Task instructions:
Your answer must consist of exactly the lines below, starting with the line with "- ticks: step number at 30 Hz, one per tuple" and going on through the line with "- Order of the", and nothing else.

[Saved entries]
__________________________________________________
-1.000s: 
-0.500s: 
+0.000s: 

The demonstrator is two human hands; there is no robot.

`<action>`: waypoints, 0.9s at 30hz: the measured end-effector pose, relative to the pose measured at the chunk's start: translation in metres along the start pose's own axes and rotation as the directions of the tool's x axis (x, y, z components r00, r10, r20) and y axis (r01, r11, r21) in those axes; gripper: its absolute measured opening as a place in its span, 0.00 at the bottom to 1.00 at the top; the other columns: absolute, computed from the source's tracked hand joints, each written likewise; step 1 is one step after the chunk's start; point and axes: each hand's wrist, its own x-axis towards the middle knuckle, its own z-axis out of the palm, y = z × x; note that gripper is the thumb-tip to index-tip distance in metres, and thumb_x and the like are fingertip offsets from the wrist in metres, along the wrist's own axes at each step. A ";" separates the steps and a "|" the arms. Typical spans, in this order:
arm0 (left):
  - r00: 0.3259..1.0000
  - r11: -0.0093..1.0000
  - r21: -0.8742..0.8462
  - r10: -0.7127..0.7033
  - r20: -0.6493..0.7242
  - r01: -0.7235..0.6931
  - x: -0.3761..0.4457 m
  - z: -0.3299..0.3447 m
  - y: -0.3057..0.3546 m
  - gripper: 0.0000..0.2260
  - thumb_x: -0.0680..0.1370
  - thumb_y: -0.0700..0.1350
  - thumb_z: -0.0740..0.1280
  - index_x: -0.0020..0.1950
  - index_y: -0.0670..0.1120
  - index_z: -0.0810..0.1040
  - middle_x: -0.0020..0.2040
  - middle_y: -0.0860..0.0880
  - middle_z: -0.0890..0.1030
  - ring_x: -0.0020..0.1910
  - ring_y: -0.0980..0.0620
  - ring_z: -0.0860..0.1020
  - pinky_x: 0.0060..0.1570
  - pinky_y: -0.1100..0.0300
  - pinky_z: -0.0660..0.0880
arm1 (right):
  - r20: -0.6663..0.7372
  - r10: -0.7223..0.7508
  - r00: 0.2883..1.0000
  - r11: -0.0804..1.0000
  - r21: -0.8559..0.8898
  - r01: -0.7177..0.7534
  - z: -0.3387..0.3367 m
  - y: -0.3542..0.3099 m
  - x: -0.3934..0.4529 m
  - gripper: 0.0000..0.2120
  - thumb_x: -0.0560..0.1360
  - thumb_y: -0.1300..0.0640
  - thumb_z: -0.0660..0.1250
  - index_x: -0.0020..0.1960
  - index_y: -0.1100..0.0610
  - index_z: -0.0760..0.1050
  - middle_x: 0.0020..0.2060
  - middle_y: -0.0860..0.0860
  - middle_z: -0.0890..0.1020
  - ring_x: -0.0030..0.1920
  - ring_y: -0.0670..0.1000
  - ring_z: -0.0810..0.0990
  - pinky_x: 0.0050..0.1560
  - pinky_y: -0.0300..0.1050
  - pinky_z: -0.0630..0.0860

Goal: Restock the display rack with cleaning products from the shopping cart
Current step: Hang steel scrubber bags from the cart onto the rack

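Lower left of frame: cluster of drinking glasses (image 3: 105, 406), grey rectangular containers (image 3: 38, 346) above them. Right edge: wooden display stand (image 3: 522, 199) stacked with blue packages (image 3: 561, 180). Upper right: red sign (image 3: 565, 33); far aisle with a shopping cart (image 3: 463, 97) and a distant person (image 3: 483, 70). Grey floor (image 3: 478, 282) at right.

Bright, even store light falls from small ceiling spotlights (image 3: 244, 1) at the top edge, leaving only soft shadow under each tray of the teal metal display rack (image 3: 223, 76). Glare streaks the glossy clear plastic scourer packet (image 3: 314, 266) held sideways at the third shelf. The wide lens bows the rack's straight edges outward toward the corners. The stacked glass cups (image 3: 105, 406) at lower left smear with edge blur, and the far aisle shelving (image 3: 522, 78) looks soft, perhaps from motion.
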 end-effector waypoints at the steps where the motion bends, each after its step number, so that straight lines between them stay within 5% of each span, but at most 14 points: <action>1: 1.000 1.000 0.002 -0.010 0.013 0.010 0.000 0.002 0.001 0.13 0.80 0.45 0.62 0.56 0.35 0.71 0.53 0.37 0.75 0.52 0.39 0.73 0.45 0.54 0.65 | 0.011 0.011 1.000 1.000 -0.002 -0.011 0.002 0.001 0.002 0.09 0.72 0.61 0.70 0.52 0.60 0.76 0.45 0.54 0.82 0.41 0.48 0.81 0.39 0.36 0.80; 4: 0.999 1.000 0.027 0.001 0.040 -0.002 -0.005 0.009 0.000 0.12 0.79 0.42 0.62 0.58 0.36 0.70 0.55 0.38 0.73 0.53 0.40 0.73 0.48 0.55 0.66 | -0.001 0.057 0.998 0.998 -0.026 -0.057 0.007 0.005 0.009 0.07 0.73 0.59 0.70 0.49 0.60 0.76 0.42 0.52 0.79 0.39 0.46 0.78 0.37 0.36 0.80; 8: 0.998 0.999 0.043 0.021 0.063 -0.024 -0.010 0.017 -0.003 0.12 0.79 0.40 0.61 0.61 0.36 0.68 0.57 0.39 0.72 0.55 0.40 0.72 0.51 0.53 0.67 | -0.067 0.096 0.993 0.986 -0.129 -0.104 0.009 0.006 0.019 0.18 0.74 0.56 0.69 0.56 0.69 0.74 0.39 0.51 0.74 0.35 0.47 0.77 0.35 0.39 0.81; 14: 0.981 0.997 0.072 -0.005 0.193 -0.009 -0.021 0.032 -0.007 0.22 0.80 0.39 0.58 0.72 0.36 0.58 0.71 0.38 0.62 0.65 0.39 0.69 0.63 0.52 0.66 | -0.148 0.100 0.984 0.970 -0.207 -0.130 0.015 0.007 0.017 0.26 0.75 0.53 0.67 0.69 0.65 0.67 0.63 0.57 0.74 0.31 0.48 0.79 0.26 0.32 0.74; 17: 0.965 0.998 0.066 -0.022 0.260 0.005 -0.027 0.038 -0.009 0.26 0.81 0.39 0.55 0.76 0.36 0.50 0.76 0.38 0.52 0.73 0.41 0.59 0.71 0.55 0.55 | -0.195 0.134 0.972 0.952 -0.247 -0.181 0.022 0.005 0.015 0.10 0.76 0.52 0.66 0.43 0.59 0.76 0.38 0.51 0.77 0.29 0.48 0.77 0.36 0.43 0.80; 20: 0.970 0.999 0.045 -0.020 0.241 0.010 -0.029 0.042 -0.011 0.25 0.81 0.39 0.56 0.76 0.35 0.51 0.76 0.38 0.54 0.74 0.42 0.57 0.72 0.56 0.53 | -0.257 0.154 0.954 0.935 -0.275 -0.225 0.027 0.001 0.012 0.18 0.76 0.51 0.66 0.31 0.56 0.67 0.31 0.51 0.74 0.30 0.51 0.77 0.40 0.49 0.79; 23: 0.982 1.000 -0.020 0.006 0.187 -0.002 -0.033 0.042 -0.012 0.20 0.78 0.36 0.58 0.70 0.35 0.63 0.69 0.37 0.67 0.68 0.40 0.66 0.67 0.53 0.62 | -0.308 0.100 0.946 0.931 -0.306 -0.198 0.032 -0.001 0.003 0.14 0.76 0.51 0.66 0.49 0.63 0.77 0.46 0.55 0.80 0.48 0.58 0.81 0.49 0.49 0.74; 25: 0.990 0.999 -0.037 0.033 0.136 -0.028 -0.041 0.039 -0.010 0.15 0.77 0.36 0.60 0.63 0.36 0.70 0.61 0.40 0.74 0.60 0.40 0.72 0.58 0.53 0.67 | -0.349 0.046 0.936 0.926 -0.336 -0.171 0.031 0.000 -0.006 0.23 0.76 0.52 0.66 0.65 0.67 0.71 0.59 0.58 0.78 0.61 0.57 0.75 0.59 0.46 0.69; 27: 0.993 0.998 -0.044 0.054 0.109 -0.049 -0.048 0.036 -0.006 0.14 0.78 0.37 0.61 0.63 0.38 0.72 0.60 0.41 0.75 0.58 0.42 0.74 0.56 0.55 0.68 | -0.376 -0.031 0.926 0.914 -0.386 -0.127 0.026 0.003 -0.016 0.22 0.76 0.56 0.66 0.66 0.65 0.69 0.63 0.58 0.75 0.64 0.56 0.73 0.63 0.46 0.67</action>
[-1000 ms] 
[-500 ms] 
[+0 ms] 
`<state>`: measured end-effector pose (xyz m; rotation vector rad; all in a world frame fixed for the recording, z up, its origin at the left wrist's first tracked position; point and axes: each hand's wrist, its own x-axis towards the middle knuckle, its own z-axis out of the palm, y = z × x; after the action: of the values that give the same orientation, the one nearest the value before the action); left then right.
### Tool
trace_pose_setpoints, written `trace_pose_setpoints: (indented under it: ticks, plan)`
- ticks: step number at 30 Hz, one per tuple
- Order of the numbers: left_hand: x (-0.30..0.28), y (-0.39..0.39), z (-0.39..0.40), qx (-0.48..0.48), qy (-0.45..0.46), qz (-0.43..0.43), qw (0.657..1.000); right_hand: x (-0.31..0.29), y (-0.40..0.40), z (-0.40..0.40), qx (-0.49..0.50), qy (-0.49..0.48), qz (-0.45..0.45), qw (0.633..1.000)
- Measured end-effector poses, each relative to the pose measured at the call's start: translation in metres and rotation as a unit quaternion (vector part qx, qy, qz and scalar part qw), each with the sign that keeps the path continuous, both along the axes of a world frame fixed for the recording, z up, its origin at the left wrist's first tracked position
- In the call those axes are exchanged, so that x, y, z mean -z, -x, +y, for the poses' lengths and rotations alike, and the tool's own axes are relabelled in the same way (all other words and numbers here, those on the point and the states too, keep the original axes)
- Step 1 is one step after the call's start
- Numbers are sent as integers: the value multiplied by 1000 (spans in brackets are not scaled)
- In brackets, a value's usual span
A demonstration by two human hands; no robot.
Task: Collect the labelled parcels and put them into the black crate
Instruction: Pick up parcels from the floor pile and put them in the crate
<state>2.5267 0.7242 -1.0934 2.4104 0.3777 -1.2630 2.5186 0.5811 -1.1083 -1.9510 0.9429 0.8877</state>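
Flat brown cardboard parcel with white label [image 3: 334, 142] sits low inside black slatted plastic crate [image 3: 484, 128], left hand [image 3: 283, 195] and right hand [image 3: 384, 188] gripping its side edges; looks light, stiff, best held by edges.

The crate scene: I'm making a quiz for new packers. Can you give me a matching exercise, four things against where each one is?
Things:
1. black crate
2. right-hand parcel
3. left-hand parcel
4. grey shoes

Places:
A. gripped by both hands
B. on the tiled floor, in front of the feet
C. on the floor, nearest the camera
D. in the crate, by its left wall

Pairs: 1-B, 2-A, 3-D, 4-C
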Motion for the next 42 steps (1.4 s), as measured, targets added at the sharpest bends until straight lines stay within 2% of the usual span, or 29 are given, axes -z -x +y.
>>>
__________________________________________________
Task result:
- ticks: step number at 30 Hz, one per tuple
- Order of the numbers: left_hand: x (-0.30..0.28), y (-0.39..0.39), z (-0.39..0.40), qx (-0.48..0.48), qy (-0.45..0.46), qz (-0.43..0.43), qw (0.657..1.000); right_hand: x (-0.31..0.29), y (-0.40..0.40), z (-0.40..0.40), qx (-0.49..0.50), qy (-0.49..0.48), qz (-0.45..0.45), qw (0.633..1.000)

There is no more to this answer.